Moving beyond Madison, a discussion of the concept of rights needs to happen. What is a right? A succinct definition is hard to formulate, but I think a good idea can be created. Something which does not infringe upon another’s rights should be a right. This alone isn’t much of a definition because it assumes the existence of rights, the very thing we want to define. But within a certain context it does give a good approximation of what a right should be; we already have established rights (free speech, religious beliefs, protest, etc), so assuming we agree on many of those, we can ask ourselves, does X infringe upon these? If the answer is “no”, then there’s a good chance that X is a right.

But more is needed. I think it is eminently appropriate to include safety and security as one defining piece of rights. Does X cause bodily harm to me or others? Does it cause me undue financial hardships? Does it put me at risk of life or health? If the answer is “no”, we again have another good indicator that X is a right.

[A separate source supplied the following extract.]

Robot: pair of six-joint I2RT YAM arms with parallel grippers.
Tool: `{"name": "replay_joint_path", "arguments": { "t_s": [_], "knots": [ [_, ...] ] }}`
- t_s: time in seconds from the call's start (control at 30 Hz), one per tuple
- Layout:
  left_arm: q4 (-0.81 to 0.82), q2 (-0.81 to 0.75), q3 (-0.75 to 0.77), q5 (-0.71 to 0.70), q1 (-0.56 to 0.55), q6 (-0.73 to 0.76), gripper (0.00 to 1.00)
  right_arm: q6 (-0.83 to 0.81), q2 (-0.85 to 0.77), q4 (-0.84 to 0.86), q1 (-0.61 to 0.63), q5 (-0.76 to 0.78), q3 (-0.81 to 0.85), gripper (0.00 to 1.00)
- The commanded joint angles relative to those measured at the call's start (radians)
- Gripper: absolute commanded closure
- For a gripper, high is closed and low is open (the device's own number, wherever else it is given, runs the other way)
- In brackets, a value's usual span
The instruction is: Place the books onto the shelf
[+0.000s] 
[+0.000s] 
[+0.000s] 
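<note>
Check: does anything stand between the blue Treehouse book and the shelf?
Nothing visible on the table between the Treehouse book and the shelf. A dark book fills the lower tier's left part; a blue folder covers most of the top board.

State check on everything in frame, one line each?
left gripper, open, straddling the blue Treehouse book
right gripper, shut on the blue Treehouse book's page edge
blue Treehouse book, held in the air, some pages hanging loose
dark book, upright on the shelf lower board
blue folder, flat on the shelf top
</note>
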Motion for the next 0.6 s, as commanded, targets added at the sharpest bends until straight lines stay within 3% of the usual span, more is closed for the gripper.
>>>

I hope it hasn’t escaped anyone that the previous two paragraphs are speaking of natural rights. These are rights which extend to all peoples, not merely Americans or Europeans or Russians or any one particular group. They are effectually based upon the idea that rights are to be based upon humanity and the human condition (which may extend to other animals, but I digress).

So why are rights so important? I think it should be obvious. If a society (or the world as a whole) goes about imposing restrictions upon minorities or the meek, then the statement that some people are not equal to others is being made. This seems like nothing less than a superiority complex manifested.

Yet restrictions go beyond this statement of superiority. They implicitly say any group can be superior to another. The reasoning behind the superiority isn’t important (whether from religious doctrine or philosophical notions). What matters is that (usually unknowingly) there are people who do not accept the idea that rights are universal. They can’t. They believe that the very concept of rights can be ignored if it runs counter to some other line of thought. Does Religion X say public prayer is immoral? If so and if Religion X’s followers are a majority, they can stampede the rights of those who wish to publicly pray. This can only be because the teachings of Religion X are being claimed to be superior to the rights of others. And this can only be true if rights are not universal and if we agree that morality trumps individual rights. I, for one, disagree.